Perhaps unsurprisingly given events elsewhere in the world, the report of the House of Commons Environmental Audit Committee (EAC) on reducing carbon emissions from transport, published last week, has generated little comment or coverage.
This is a pity because it is an excellent piece of work which goes some way to renewing one's faith in the democratic process. At the behest of the government, a cross-party group of MPs have considered vast quantities of evidence, weighed up innumerable facts, opinions and arguments and produced a report which, if it were used as the basis for government policy over the next decade, would set us well on the way to addressing the problem of global warming.
The report emphasises how little progress has been made to date: "Transport is the only sector of the UK economy in which carbon emissions were higher in 2004 than the baseline year of 1990, and the only sector in which emissions are projected to be higher in 2020 than in 1990." It criticises the government for acquiescing in the notion that any attempt to control carbon emissions would necessarily have negative economic consequences. By once again following the Bush line, New Labour demonstrates a frustrating lack of ambition in respect of reconciling the dual imperatives of maintaining a dynamic economy and addressing global warming.
Although the report recommends a carrot and stick approach, it recognises the complete failure of voluntary arrangements thus far, and therefore calls for some pretty big sticks to make air travel and car use more expensive and less attractive. It argues for wider differentials in road tax bands, so that the worst-polluting vehicles would attract an annual levy of £1,800 (compared with £215 currently). It urges the government either to reduce or to properly enforce the 70mph speed limit on motorways, suggesting that the wider social benefits of so doing would far outweigh the "trivial incursion on personal liberty" involved. It urges a fundamental rethink of the government's airport expansion policy, it suggests "the government has no excuses for not raising Air Passenger Duty", and it argues that it should increase taxes on domestic flights immediately.
It is encouraging that a parliamentary committee can produce recommendations which only a few years ago would have been dismissed as wholly unrealistic if suggested by environmental groups. Unsurprisingly it has won the full support of Friends of the Earth, which added: "Transport secretary Douglas Alexander must make tackling climate change his top priority. This needs a root-and-branch review of transport policy, starting with plans for airport expansion and road building. Tinkering around the edges is no longer enough to tackle the greatest threat the world faces."
But will it have any impact on policy or, more importantly, on the preparedness of individuals and big business to change their behaviour? The initial government reaction left much to be desired: Transport minister Stephen Ladyman fatalistically opined that people who have enough money to buy gas-guzzling vehicles are unlikely to be put off doing so even by substantial increases in road tax. Easyjet was typically populist in its rebuttal, suggesting that measures to make flying more expensive would only penalise poorer members of society.

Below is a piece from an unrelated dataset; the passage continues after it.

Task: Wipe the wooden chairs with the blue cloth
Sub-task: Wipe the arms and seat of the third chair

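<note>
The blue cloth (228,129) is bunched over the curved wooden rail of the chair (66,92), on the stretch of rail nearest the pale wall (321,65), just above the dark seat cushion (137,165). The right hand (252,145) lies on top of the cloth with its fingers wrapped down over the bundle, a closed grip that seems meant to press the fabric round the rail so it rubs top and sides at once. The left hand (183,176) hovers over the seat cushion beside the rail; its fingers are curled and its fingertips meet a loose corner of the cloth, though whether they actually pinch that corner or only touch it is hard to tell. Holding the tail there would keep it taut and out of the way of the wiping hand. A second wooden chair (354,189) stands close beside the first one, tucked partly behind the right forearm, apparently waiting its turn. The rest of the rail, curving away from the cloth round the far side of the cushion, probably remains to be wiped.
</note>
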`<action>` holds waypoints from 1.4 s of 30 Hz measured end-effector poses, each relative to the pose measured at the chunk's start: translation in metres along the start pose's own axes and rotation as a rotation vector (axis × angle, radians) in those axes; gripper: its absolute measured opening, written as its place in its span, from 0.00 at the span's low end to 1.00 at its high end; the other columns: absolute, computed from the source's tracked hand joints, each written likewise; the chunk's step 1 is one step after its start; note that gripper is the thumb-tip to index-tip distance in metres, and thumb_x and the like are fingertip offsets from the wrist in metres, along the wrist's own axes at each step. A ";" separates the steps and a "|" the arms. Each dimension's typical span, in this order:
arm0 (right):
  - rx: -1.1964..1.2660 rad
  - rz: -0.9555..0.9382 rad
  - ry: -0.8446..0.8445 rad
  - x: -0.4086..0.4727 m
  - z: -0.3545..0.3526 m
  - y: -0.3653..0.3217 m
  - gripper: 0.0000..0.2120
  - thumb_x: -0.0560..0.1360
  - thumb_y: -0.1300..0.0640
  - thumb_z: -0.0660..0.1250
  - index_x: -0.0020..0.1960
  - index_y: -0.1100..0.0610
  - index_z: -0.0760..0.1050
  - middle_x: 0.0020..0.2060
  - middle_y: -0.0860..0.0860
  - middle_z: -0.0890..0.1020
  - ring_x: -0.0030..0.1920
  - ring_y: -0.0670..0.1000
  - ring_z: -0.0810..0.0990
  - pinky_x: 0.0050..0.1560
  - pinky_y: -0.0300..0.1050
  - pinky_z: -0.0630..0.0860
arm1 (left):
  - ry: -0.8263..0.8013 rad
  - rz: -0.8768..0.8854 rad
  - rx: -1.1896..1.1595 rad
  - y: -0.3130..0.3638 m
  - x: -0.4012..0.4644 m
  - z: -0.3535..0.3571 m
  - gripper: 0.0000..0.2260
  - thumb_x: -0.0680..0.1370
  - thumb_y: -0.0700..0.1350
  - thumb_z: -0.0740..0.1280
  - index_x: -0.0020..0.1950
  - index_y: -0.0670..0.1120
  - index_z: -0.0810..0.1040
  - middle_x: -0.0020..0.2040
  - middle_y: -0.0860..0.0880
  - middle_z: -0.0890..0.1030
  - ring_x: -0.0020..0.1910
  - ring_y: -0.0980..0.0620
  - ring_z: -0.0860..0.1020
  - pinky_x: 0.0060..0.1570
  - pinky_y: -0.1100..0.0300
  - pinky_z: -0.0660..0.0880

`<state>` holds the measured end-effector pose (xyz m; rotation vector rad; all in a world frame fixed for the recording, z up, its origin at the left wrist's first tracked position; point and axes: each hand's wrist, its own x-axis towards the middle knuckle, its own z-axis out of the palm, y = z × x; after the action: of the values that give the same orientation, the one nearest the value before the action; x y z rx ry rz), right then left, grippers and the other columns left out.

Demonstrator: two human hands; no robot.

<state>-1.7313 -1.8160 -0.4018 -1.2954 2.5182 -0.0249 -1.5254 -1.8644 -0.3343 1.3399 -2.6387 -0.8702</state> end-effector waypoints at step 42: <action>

These responses go to the nub of the matter. It's not just the rich with their big-engined cars, nor the less well-off with their unquenchable thirst for cheap air travel: everyone needs to change their behaviour. If we are to address global warming, we need to reduce carbon emissions from transport. This means less travel, or finding carbon-neutral alternative modes of transport. Neither of these is happening anything like quickly enough. People need to be persuaded of the need for immediate and effective action, and this requires changes in attitudes and understanding at a pace unprecedented in human history.
The only way to force such change is through legislation, but that legislation will not be enacted as long as such "radical" policies are viewed - quite correctly - as an electoral liability by the three main parties. The only solution, therefore, is to take politics out of the equation. We need high profile politicians from each of the major parties to get together - just as the lower profile members of the Environmental Audit Committee have done - and seriously engage with reality.
The three main parties must put aside their political differences for the sake of the greater good. I am not suggesting the formation of a national government, only that on the question of global warming, Labour, the Tories and the Lib Dems should agree a common position which broadly echoes the findings and recommendations the EAC report.
The three party leaders, ministers and other front-benchers should then speak frequently, and with passion, on the gravity of the situation and the consequences of continued inaction. They should pull no punches in appealing to people's emotions, talking in graphic detail about the kind of world that our children and grandchildren are likely to be inhabiting fifty or a hundred years from now if we fail to take action. They should provide the kind of leadership that we require from politicians in times of crisis.
If such a political consensus could be created, not only would the requisite legislation pass quickly and easily through parliament, but no party would be subject to any loss of electoral support at the next election (with the possible exception of the Greens). Everybody, including those who argue that environmental and economic imperatives are irreconcilable would be forced to think again. People might not like it but they would have no choice but to accept it. In time, I suspect, they would acknowledge that for once, politicians were right and they were wrong.
Fantasy stuff perhaps, but global warming constitutes the single greatest threat to the survival of human civilisation, far greater than the historical threat of nuclear annihilation or the current threat from terrorism. Such a threat requires an unprecedented political response. The idea will not go down well with those who think our current democratic arrangements are adequate, nor with those for whom individual freedom must be protected at all costs. But if our elected representatives can find the courage to stand together and effectively address global warming they would be safeguarding the personal liberty of people for generations to come.